Warren Kelly, son of Green Kelly and Sarah Kelly, father of Ellen Kelly Dahmer, grandfather of Vernon Dahmer. Photo courtesy of Vernon Dahmer, Jr.
It was to this community that Charlie and Laura Barnes Craft fled with the aid of Laura’s son, George Dahmer. According to Wilmer Watts Backstrom (their great granddaughter), Charlie and Laura’s family lived in isolation for many years after being forced out of Covington County; they were prone to violent disagreements and exhibited heated tempers. This family drank heavily with much cursing. They lived down in the swamps isolated from the community until the children were all grown. As the children became adults, they gradually moved out of the swamps, married and had families of their own.

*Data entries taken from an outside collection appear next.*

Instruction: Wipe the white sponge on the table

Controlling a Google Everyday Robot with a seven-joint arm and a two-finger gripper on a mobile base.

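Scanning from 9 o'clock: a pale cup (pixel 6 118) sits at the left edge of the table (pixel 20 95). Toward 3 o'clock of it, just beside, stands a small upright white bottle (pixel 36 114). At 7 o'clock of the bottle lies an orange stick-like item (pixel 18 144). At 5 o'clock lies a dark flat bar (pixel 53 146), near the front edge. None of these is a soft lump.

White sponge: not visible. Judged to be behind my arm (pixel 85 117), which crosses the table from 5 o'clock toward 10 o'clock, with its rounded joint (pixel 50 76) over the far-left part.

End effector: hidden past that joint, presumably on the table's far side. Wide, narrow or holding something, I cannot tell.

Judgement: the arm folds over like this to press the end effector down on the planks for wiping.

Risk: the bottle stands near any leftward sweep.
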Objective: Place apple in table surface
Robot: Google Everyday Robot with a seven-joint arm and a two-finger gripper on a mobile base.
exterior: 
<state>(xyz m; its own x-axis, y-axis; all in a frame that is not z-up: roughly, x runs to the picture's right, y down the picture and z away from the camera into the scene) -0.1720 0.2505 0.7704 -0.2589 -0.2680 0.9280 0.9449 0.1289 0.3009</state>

Charlie was employed by Green Kelly as a night watchman on the Leaf River. He died before 1910 in Forrest County, MS. By that year, several of his and Laura’s children were married and living in Kelly Settlement, MS. Although Laura’s name does not appear on the 1910 Census, she was still alive that year. In 1920, she lived with her oldest child, daughter Roxanne Craft Watts, on the Dixie Highway, Forrest County, MS. Laura died on 5 June 1922.
Ellen Louvenia Kelly, wife of George Dahmer, mother of Vernon Dahmer, daughter of Warren and Henrietta McComb Kelly. Photo courtesy of Vernon Dahmer, Jr.
Laura’s son and Charlie’s stepson, George Dahmer, identified as a black man even though his mother and biological father were white, demonstrating how strongly one’s racial identity is shaped by social experience.
George and Ellen Kelly Dahmer were the parents of Vernon Dahmer. George was known as an honest, hardworking man of outstanding integrity, rich in character rather than worldly goods. Like his father, Vernon worked hard and became a successful storekeeper and commercial farmer. Before his tragic death, he served as music director and Sunday school teacher at the Shady Grove Baptist Church, as well as president of the Forrest County Chapter of the NAACP. He and his wife, Ellie Jewell Davis, were the parents of seven sons and one daughter.